College gives students a vast array of educational experiences, but not just textbook education. The most important things I have learned while in college, aside from educational knowledge, include the ability to prioritize, whether it be completing homework in a more timely fashion, or prioritizing family issues above attending class.
I have also affirmed my deeply-held belief that communication is the key to any successful relationship, friendship, acquaintanceship, or interaction with another person. Keeping in touch about personal events and circumstances is important to succeed in school, and outside of school, too - it is respectful, and prevents miscommunication.
College has also taught me that the ability to meet others and make long lasting friendships surrounds me on a daily basis - in class, at work, on campus, or anywhere - being friendly is very important. Compassion is the key to successfully understanding other people and working through differences.
Over all I believe the biggest lesson that the college thought me besides the academic expertise is the value of human relationships, trusts, collaborations, working together, working in a diversified domain, trying to work one's way to the top by managing all the resources and removing all the impediments. I have learned this in college by working on group projects, living with four other roommates and working on student groups such as the Student Government Association.

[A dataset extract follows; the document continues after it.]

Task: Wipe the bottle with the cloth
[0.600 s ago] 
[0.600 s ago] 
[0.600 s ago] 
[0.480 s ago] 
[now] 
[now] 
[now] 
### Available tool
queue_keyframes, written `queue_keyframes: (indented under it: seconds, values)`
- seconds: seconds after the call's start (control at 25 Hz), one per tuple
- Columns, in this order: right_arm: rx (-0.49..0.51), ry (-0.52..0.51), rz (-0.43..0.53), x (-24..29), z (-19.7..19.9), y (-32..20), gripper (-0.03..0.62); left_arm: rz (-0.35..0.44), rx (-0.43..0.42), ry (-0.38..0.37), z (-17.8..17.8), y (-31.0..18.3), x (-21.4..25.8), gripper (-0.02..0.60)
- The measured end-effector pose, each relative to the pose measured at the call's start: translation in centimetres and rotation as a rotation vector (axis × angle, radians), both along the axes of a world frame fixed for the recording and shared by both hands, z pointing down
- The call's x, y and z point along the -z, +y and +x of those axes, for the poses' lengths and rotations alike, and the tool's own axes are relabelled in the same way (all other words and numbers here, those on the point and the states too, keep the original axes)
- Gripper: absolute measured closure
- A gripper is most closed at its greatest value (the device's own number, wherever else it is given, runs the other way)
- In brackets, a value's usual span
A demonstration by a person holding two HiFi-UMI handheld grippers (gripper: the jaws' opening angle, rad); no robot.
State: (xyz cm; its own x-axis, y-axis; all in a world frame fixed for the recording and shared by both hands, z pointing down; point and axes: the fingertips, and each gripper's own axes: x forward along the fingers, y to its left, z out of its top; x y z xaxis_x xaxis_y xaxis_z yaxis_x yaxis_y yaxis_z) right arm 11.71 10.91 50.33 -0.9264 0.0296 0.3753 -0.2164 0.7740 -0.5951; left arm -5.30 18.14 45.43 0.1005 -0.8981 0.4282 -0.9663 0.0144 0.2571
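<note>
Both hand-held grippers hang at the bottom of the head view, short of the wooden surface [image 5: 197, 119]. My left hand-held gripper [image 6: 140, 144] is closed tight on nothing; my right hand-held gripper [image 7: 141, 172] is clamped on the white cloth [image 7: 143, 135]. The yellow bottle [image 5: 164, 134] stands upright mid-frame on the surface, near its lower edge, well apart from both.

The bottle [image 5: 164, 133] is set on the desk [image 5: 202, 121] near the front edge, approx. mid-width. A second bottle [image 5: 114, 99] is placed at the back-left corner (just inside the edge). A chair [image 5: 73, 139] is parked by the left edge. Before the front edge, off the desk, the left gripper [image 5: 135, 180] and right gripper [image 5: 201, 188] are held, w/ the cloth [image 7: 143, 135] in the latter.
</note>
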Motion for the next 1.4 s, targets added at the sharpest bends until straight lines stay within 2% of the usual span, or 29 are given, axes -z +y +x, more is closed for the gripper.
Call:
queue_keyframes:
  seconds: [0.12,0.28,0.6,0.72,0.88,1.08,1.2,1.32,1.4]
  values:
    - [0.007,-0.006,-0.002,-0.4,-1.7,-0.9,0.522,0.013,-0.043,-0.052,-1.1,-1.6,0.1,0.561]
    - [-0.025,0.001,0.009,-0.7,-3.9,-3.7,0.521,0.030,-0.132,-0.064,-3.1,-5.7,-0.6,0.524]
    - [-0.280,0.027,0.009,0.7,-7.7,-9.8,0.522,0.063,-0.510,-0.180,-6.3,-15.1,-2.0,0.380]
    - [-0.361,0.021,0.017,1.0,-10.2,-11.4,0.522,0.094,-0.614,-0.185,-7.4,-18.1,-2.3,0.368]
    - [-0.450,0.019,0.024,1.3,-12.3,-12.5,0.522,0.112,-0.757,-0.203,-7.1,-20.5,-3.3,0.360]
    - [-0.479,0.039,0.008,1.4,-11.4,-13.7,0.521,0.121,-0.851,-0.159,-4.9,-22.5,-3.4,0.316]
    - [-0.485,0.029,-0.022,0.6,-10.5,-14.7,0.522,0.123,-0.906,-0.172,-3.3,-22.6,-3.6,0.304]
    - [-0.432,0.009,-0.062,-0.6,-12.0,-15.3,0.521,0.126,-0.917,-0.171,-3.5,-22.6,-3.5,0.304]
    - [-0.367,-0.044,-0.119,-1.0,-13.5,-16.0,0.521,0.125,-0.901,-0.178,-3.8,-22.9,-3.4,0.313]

When I first left for college it opened up a plethora of opportunities for me to experience as I embark upon the journey to adulthood. I always thought what better way to prepare for the "real world" than getting involved in campus activities? People becoming a part of their local community I believe is extremely beneficial for many reasons. For starters, it helped me learn and grow in a diverse setting where you can venture out and explore new avenues in a "safe" environment.